_What you will do:_ Excluding pictures, retype the line with "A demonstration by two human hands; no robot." and each line that follows it to the end of the data below, word for word.

_Supplied material:_
════════════════

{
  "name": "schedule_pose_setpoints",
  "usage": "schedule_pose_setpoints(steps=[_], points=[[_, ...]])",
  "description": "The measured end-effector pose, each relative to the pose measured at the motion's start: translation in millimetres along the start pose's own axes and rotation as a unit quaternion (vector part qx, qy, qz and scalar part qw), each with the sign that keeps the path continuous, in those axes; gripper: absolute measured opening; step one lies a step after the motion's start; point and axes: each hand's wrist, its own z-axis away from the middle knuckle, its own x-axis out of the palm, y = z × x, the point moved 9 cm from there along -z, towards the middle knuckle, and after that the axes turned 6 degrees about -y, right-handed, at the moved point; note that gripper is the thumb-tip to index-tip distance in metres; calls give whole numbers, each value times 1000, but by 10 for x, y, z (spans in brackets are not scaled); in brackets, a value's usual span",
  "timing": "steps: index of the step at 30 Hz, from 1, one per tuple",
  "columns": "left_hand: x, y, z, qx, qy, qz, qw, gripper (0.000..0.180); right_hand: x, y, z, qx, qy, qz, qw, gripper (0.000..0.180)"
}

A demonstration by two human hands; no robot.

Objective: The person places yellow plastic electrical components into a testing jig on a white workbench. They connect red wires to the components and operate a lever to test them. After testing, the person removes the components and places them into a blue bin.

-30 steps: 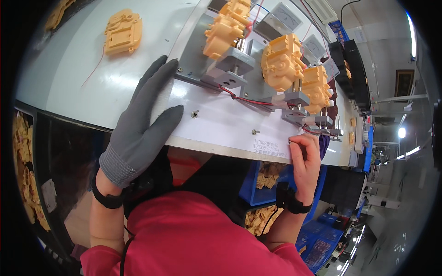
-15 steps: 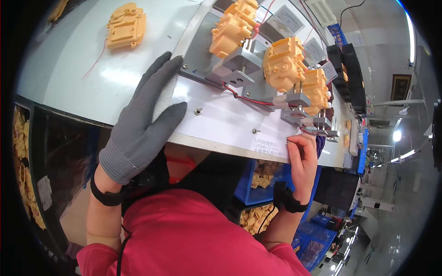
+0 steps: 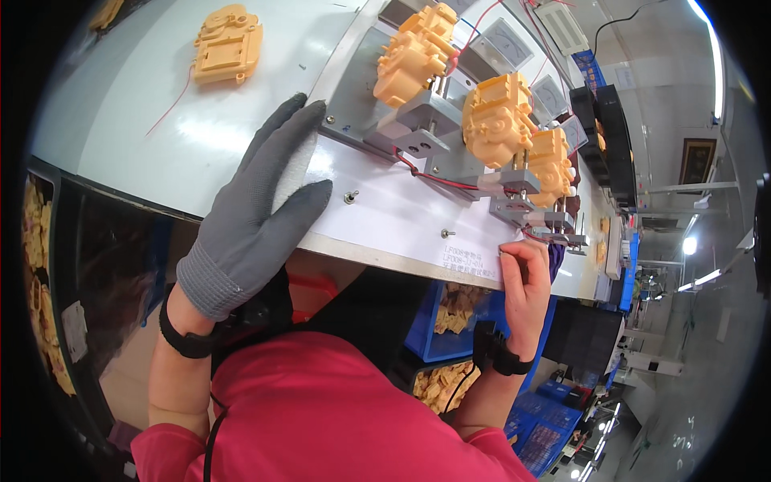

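Observation:
My left hand (image 3: 253, 205), in a grey knit glove with a white palm, lies on the left end of a white switch panel (image 3: 393, 229). Its fingers are stretched and its thumb is apart; it holds nothing. Two metal toggle switches (image 3: 351, 197) stand bare on the panel. My bare right hand (image 3: 526, 277) pinches at the panel's front right, where a small metal tip like another switch shows at the fingertips, mostly hidden. Behind the panel, three yellow plastic housings sit on grey clamp fixtures: a left housing (image 3: 414, 56), a middle housing (image 3: 496, 120) and a right housing (image 3: 551, 167).
Another yellow housing (image 3: 229, 46) with a thin red wire lies on the white table at far left. Red and black wires (image 3: 438, 175) run along the fixtures. Analog meters (image 3: 502, 44) stand behind. Below the table are blue bins (image 3: 438, 329) with yellow parts.
The whole view has shifted slightly. Both hands keep their places on the panel, and the housings stay on their fixtures.

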Motion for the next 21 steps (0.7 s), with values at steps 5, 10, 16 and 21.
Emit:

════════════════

_Solution to this problem:_
A demonstration by two human hands; no robot.

Objective: The person places yellow plastic electrical components into a testing jig on a white workbench. They connect red wires to the components and operate a lever to test them. After testing, the person removes the components and places them into a blue bin.

-30 steps: 
-15 steps: 
+0 steps: 

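Observation:
My left hand (image 3: 253, 205), in a grey knit glove with a white palm, lies on the left end of a white switch panel (image 3: 393, 229). Its fingers are stretched and its thumb is apart; it holds nothing. Two metal toggle switches (image 3: 351, 197) stand bare on the panel. My bare right hand (image 3: 526, 277) pinches at the panel's front right, where a small metal tip like another switch shows at the fingertips, mostly hidden. Behind the panel, three yellow plastic housings sit on grey clamp fixtures: a left housing (image 3: 414, 56), a middle housing (image 3: 496, 120) and a right housing (image 3: 551, 167).
Another yellow housing (image 3: 229, 46) with a thin red wire lies on the white table at far left. Red and black wires (image 3: 438, 175) run along the fixtures. Analog meters (image 3: 502, 44) stand behind. Below the table are blue bins (image 3: 438, 329) with yellow parts.
The whole view has shifted slightly. Both hands keep their places on the panel, and the housings stay on their fixtures.
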
Motion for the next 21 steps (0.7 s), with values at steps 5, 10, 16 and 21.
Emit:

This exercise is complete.